While and emergency may not happen to you on a daily basis, they do happen pretty frequently around the world. This leads to quite a lot of first responders rushing off to save the day. This, in turn, means that a lot of drivers have encountered an emergency vehicle rushing by them on the road.
Many drivers know that when they hear the sirens and see the flashing lights they need to get out of the way. However, not every driver follows this law. Some drivers don’t realize that they are in fact required by law to move out of the way. This can cause problems for the emergency problems for the first responders and get a person in big trouble.
What is the Law?
Here in the state of California, all drivers are required to move out of the way of emergencies vehicles that are on their way to an emergency. Basically, this means that any time an emergency vehicle is approaching with its lights flashing and siren blaring, the driver needs to pull over to the side. This is required by California Vehicle Code 21806.

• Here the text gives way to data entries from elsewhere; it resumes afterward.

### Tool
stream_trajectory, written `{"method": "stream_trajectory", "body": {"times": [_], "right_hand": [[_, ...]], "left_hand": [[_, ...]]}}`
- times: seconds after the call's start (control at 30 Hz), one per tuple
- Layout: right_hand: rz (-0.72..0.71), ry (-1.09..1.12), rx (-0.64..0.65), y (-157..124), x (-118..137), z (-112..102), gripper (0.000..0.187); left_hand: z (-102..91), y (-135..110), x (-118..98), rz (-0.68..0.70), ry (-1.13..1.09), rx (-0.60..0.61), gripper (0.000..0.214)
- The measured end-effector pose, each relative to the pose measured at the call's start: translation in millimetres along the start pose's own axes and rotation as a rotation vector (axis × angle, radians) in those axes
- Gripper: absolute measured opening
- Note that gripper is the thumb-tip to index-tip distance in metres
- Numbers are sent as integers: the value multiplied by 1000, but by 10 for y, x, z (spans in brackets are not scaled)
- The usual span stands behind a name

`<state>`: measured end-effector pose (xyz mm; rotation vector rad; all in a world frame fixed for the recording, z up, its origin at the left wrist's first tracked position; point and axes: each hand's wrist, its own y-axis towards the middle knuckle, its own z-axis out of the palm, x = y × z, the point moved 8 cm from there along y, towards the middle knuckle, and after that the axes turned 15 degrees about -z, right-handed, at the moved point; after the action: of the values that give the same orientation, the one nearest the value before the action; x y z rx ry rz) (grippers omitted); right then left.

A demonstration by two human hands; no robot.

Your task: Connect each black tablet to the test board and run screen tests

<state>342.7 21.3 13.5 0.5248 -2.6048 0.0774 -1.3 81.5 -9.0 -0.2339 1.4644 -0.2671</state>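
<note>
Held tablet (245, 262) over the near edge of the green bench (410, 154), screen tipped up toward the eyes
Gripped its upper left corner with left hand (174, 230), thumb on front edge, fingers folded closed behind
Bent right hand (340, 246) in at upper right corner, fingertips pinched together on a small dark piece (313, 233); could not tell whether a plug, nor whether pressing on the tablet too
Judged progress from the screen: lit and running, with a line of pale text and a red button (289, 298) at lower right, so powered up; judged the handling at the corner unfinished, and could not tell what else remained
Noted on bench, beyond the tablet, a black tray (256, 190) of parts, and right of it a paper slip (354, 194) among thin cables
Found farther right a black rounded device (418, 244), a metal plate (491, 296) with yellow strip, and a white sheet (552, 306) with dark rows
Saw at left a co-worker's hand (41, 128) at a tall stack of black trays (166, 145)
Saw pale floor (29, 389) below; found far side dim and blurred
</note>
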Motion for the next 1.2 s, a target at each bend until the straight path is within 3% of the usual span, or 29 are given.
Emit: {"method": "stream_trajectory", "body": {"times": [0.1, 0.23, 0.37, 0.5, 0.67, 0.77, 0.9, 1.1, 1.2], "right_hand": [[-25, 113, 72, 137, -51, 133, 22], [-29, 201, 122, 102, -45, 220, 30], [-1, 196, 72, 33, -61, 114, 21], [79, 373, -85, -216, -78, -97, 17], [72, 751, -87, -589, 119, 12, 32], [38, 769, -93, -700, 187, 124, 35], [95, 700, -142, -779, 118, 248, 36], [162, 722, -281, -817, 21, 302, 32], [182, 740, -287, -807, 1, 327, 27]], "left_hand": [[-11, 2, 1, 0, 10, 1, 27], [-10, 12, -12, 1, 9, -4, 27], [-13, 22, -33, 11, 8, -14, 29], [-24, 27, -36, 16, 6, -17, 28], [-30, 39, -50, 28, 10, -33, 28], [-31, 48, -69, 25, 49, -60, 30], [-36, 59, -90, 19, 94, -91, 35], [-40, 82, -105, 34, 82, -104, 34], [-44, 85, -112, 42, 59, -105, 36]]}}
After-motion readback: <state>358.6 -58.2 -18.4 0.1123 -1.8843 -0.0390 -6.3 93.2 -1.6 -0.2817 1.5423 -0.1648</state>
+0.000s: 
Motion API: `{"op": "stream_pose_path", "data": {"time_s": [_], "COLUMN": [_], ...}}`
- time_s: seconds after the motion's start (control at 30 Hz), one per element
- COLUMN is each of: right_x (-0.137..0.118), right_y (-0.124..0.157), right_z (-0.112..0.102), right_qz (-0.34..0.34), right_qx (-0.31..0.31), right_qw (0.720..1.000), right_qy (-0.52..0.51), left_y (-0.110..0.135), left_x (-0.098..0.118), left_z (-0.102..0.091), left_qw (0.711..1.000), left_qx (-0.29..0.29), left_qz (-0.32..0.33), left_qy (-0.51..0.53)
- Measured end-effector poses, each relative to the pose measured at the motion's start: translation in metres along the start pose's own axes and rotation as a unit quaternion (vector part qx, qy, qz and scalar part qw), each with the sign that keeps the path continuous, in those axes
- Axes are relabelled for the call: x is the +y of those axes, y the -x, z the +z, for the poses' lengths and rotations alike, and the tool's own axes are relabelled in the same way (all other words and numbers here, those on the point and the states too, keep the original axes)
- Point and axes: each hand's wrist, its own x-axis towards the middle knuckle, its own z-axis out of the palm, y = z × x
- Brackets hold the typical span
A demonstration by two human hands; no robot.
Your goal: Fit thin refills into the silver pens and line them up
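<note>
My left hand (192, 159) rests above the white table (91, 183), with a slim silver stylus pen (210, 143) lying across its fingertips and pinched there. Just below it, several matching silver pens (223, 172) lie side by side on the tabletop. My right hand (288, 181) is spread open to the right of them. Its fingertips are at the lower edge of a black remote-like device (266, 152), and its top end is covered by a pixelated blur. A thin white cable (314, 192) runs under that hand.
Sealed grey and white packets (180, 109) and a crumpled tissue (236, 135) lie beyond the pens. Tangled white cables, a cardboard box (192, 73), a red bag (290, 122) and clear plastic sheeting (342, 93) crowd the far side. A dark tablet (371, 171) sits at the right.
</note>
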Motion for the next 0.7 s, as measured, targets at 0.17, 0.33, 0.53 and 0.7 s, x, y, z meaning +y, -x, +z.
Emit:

Under VC 21806 all traffic within 1,000 feet of an emergency vehicle with flashing lights and sirens should immediately pull over to the right of the road, as soon as it is safe to do so. A driver should move over in a safe manner and should not block any intersections. The driver then needs to remain to the side of the road until the vehicle has passed.
If a person is driving on a freeway and an emergency vehicle comes up behind them with their lights on, the vehicle still needs to move to the right. If the driver is currently in a sectioned off lane, such as a carpool lane, they have to move out of the way. They are legally allowed to cross over a double yellow line in order to do so.
Even street cars and trolleys have to “pull over.” Since these vehicles can’t pull over due to the fact that they are on rails, this basically means that vehicle has to come to a complete stop wherever it is, provided it does not stop in an intersection.
Consequences for Not Moving Over
If a driver does not move out of the way, tries to stay in front of, or tries to follow immediately behind and emergency vehicle, they can be ticketed. A first time violation of California Vehicle Code 21806 can earn a person a minimum fine of $490 fine. This doesn’t include any fees that may also be tacked onto the price. The person will also receive a point on their DMV record.
California uses a point system to keep track of drivers and make sure they follow the rules of the road. If a driver acquires too many points on their record within too short of a time, they could face higher insurance rates and run the risk of losing their driver’s license.
What About Getting Pulled Over?
Another time that a person may see flashing lights while driving is when they are getting pulled over for a traffic violation. The driver could have broken any number of laws, ranging from having a broken taillight to speeding. No matter the reason behind the action, the result is the same.
When a person sees a law enforcement vehicle approach from behind with flashing lights, they need to move over to the right. If the vehicle continues to follow the driver, then they are being pulled over. They need to either pullover to the right side of the road, or exit the freeway and then pullover. The officer will likely use a loudspeaker to direct the driver on what to do. The driver should follow all of the officer’s instructions.
Emergency Vehicles Get Right of Way
When it comes to emergency vehicles with flashing lights, they always get the right of way no matter the situation. Drivers should always yield to emergency vehicles. The same even goes for pedestrians. Pedestrians should never try to cross a road when an emergency vehicle is approaching.
The reason behind all of this is that these vehicles are on their way to deal with very important things. The occupants of the vehicles are first responders to emergency situations and time is critical for them. The extra second they have to wait for someone to get out of the way could cost someone else their life. That is why it is always important to get out of the way of an emergency vehicle that has its lights flashing and sirens blarring.